And here is how I build table
from lxml.builder import E
page = (
E.html(
E.head(
E.title("title")
),
E.body(
....
*[E.tr(
*[
E.td(E.a(E.img(src=str(col)))) if ind == 8 else
E.td(E.a(str(col), href=str(col))) if ind == 9 else
E.td(str(col)) for ind, col in enumerate(row)
]
) for row in p_list ]
When I specify link via literals all is going fine.
E.td(E.a("link", href="url_address"))
However, when I try to output list element value (which is https://blahblahblah.com) as a link
E.td(E.a(str(col), href=str(col)))
cell is empty, just nothing is showed in the cell.

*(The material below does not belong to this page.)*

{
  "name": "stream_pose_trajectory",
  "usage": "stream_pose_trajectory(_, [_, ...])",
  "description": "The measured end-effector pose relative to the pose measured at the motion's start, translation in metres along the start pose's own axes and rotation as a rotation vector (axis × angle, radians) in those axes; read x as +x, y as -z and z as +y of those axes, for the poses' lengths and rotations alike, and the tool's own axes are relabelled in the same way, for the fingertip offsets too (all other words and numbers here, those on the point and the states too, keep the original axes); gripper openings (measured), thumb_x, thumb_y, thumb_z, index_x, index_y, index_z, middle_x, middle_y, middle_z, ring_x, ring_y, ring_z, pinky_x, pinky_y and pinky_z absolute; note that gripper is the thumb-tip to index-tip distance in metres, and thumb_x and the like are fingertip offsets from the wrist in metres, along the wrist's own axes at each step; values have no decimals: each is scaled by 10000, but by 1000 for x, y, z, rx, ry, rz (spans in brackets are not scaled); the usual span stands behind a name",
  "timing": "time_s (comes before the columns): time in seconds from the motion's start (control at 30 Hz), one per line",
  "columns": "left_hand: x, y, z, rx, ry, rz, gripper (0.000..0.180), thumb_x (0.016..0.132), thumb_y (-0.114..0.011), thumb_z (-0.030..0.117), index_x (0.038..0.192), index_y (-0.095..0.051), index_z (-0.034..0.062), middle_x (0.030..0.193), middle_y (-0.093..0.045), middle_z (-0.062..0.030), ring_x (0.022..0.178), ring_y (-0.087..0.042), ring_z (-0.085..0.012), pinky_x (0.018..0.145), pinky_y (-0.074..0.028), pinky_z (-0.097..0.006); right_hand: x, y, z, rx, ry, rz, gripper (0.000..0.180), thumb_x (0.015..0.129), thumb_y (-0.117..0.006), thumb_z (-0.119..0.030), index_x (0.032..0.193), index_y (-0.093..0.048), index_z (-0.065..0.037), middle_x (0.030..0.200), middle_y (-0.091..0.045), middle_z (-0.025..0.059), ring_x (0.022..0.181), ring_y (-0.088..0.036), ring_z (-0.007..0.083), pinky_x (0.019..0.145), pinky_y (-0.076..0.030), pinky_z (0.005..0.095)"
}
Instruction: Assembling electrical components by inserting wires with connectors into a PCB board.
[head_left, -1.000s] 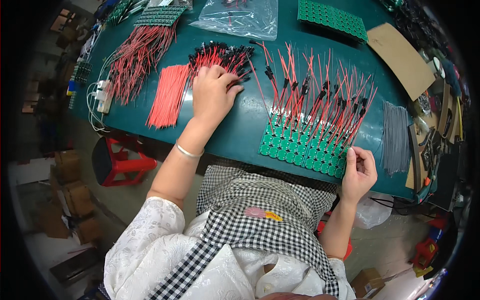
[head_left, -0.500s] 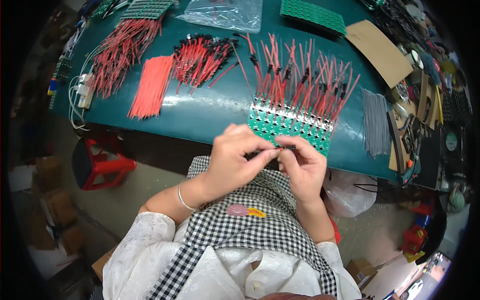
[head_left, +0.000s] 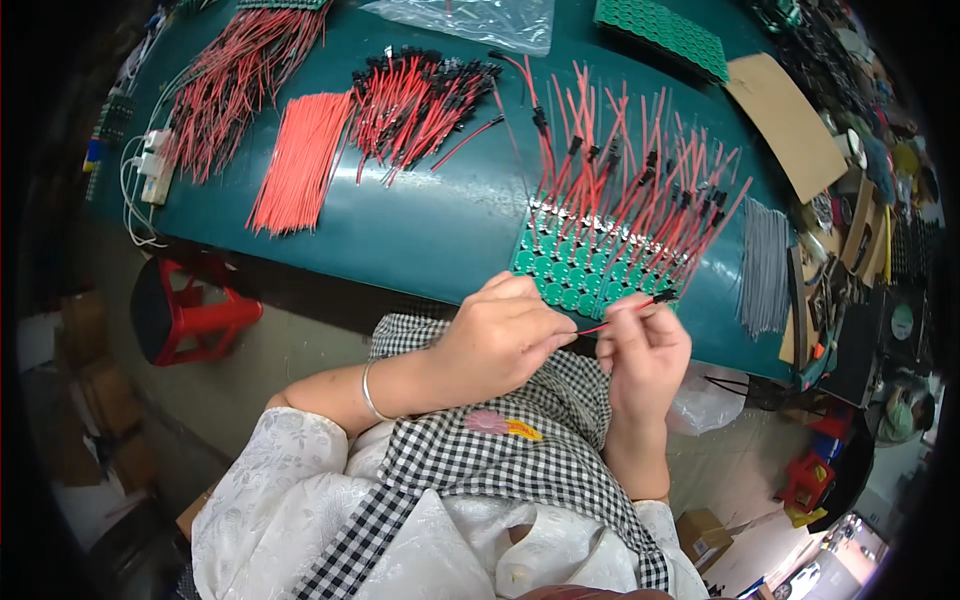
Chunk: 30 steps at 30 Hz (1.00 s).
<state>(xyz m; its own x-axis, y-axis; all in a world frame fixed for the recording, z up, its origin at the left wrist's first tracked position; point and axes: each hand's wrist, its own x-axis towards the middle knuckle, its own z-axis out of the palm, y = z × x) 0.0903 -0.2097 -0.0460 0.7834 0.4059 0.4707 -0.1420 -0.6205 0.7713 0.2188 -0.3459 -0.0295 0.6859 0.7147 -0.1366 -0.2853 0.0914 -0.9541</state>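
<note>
A short red wire lead [head_left: 592, 329] with a black connector end stretches between my two hands, just off the table's near edge. My left hand [head_left: 505, 335] pinches its left end, fingers closed. The fingertips of my right hand [head_left: 645, 350] grip it close to the black connector [head_left: 664, 296], which pokes out above them. Right behind my hands lies a green circuit board panel [head_left: 560, 270] of round units. Many red wires [head_left: 625, 170] with black connectors stand or lean across its far part.
Left on the green table [head_left: 420, 235] lie straight red wires [head_left: 298, 165], a heap of connector leads [head_left: 420, 110] and longer red wires [head_left: 235, 90]. Grey wires [head_left: 764, 270] and cardboard [head_left: 785, 125] are at right. A plastic bag [head_left: 480, 22] and another panel [head_left: 665, 38] lie behind.
My hands have drawn apart, the right one moving rightward, and more of the red wire now shows between them. The black connector has come into clearer sight above my right fingers.
</note>
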Motion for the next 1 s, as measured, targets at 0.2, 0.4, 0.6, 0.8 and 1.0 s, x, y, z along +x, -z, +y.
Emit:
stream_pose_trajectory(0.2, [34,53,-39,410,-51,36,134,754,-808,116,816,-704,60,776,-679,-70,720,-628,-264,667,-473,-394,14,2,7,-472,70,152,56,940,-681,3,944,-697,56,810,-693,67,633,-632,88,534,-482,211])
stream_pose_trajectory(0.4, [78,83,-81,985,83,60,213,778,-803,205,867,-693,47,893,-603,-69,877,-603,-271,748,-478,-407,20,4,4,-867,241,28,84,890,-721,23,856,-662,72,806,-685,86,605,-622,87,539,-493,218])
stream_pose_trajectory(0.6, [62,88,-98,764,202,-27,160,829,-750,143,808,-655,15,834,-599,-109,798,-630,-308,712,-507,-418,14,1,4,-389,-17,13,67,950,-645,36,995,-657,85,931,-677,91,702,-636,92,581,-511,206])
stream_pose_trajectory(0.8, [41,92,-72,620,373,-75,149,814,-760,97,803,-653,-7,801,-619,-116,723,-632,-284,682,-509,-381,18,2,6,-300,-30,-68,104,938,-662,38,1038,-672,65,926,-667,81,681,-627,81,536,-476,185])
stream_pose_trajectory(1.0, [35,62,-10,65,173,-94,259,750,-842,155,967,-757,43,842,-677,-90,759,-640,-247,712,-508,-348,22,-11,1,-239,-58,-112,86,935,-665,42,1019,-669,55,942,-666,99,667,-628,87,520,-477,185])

If I specify link text as a literal and put str (col) into href, the link is showed normally, but instead of real href it contains the name of the generated html file.
If I output just that col value as a string
E.td(str(col))
it is showed normally, i.e. it is not empty. What is wrong with E.a and E.img elements?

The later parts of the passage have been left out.